Enduring through Hope
In 1952, young Florence Chadwick stepped into the waters of the Pacific Ocean off Catalina Island, determined to swim to the shore of mainland California. She’d already been the first woman to swim the English Channel both ways. The weather was foggy and chilly; she could hardly see the boats accompanying her. Still, she swam for fifteen hours. When she begged to be taken out of the water along the way, her mother, in a boat alongside, told her she was close and that she could make it. Finally, physically and emotionally exhausted, she stopped swimming and was pulled out. It wasn’t until she was on the boat that she discovered the shore was less than half a mile away. At a news conference the next day she said, “All I could see was the fog…I think if I could have seen the shore, I would have made it.”[1]
These days we have a lot of fog around us. The difficult and uncertain economic environment can keep us from being able to focus and to persevere with endurance.

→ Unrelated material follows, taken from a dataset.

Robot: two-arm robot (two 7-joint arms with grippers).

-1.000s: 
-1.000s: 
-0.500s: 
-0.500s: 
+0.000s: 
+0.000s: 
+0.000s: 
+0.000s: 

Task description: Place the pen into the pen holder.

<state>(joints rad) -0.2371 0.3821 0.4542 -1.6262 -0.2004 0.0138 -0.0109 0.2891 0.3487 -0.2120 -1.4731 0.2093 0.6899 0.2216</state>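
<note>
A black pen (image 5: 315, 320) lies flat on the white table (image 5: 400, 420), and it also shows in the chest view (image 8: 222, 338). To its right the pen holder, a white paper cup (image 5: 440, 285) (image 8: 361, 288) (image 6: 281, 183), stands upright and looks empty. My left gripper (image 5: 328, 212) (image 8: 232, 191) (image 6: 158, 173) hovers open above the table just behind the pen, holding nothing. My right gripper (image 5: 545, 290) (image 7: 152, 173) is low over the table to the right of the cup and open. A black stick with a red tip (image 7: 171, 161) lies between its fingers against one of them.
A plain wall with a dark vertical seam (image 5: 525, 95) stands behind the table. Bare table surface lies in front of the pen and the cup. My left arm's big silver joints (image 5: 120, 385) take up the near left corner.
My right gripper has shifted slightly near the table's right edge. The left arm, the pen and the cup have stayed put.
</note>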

Throughout the Bible we observe over and over again that trials and the moments when we have to endure are often the most rewarding and character building.
James tells us this in chapter 1:2-4 “Consider it all joy, my brethren, when you encounter various trials, knowing that the testing of your faith produces endurance. And let endurance have its perfect result, so that you may be perfect and complete, lacking in nothing.”

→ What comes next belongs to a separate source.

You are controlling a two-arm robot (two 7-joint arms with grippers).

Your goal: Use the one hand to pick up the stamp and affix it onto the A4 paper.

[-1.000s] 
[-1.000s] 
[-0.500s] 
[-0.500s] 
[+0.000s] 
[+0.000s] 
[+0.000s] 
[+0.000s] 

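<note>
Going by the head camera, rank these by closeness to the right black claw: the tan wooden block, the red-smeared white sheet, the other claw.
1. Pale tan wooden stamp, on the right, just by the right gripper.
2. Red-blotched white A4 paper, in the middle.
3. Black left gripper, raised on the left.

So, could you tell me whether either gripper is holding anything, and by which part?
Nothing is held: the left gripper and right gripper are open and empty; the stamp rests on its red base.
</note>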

Paul tells us in Romans 5:3-4: “…we rejoice in our sufferings, knowing that suffering produces endurance, and endurance produces character, and character produces hope.”
From these verses we see that: we have hope so that we can face trials, we experience trials so that we can have endurance and we can endure because we have hope. Sometimes as we go through the trials of life we easily become like Florence Chadwick, fatigued, fearful and hopeless.
Here are six things that you can do to ENDURE through the fog and not lose hope:
1. Embrace what is true by reading God’s word (Joshua 1:8-9)
2. Never lose focus of what you put your hope in (Matthew 14:30)
3. Don’t stop giving (2 Corinthians 8:1-5)
4. Understand what is most important to you (Matthew 6:21)
5. Realize tomorrow will be a new day (Lamentations 3:22-23)
6. Encourage others (Hebrews 10:24)
As you go through the trials and fog of life may you have hope to endure!
[1] Randy Alcorn, “Heaven” (Carol Stream, Illinois: Tyndale House Publishers, 2004), xx.